Он - непрерывный опыт разлуки: с обжитым вариантом самого себя. Он - работа расставания. И новых встреч и сращиваний - единственно затем, чтобы расстаться снова.

Возраст – опыт жизни после смерти.

Мы умираем много раз. Мы многократно тренируемся, упражняемся в умирании: в отделении от себя. Так, что когда, в конце концов, придётся умирать окончательно – есть шанс умереть хоть сколько-то подготовленными. Во всяком случае, есть шанс, что это, по крайней мере, застанет нас не совсем врасплох.

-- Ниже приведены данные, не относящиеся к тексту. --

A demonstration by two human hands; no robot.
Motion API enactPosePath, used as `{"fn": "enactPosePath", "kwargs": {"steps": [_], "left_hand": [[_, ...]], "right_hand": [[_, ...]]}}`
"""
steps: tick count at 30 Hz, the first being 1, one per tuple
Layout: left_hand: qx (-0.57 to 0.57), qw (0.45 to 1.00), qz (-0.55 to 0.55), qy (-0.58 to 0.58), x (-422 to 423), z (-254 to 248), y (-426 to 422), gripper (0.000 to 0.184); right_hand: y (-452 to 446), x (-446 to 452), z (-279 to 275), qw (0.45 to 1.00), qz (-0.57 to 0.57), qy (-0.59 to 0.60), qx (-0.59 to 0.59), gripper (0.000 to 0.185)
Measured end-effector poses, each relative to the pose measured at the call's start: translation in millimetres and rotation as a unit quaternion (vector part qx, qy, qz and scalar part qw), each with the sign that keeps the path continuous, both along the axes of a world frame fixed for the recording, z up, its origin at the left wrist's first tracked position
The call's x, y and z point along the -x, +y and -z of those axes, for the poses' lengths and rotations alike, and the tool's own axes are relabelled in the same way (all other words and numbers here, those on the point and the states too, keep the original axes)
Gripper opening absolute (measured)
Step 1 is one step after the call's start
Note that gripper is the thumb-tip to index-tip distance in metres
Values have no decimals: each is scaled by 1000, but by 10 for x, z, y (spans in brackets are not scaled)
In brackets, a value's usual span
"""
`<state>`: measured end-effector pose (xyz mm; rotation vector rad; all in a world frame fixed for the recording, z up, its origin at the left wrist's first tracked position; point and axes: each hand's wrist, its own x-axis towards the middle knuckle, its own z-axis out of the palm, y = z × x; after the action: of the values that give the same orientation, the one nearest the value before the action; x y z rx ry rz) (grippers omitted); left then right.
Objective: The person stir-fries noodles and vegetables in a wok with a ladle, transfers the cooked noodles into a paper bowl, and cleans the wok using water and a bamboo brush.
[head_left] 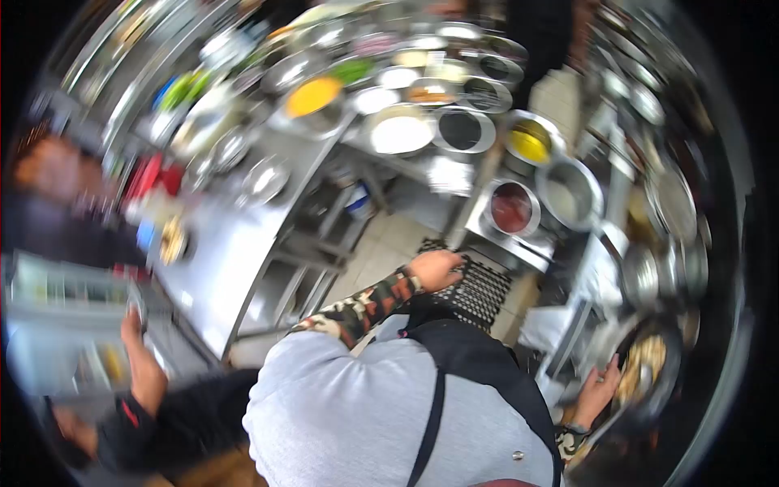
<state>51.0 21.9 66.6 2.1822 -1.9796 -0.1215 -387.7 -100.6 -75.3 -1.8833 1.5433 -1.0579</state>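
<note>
Pan (673, 372), round, dark, lumpy food (650, 352), right hand (597, 395) near

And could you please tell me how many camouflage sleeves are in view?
2: one camouflage sleeve runs up from the left hand; the other, only partly visible, from the right hand beside the dark pan. More could be lost in the blur.
</note>
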Motion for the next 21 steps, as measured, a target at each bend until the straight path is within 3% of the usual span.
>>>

Очень возможно. Да только как быть с тем, что вот этого всего, уходящего и оставляемого, такого родственного нам в обречённости и смертности - отчаянно и пронзительно жаль?

А, например, вот как, - думала я как-то после бездарно прожитого дня, застрявши в мёрзлой маршрутке на беспросветно забитом Волоколамском шоссе, - это молодые, у которых, по крайней мере теоретически, куча времени до смерти, могут позволить себе роскошь ворчать и быть недовольными жизнью, пускать громадные её куски в отвал, объявлять их прошедшими впустую. А тут, когда овевает холодок близкого небытия, настало время другой роскоши.

Наше дело - ценить это всё  уже за то, только и единственно за то, что оно есть. Смаковать каждую фигню и благодарить за неё. Время дурацкой роскоши сентиментальничать и идеализировать всё, потому что драгоценна сама – ускользающая ежесекундно - материя жизни.

Узнай я в критичной молодости, что буду эдакое думать – неминуемыми реакциями стали бы стыд, раздражение, даже гнев на такое «снижение». Но это же и понятно. Молодость – она ведь тоже ничуть не заблуждается в своей категоричности. У неё просто другие задачи. Распускай молодой человек сентиментальные слюни по поводу каждой мелочи, откажись он от беспощадных оценок, от веры в оправданность жёстких проектов как типа жизни – ничего бы из него и не вышло, никуда бы он (и социум с ним вместе) ни шагу не двинулся. А вот нам теперь можно!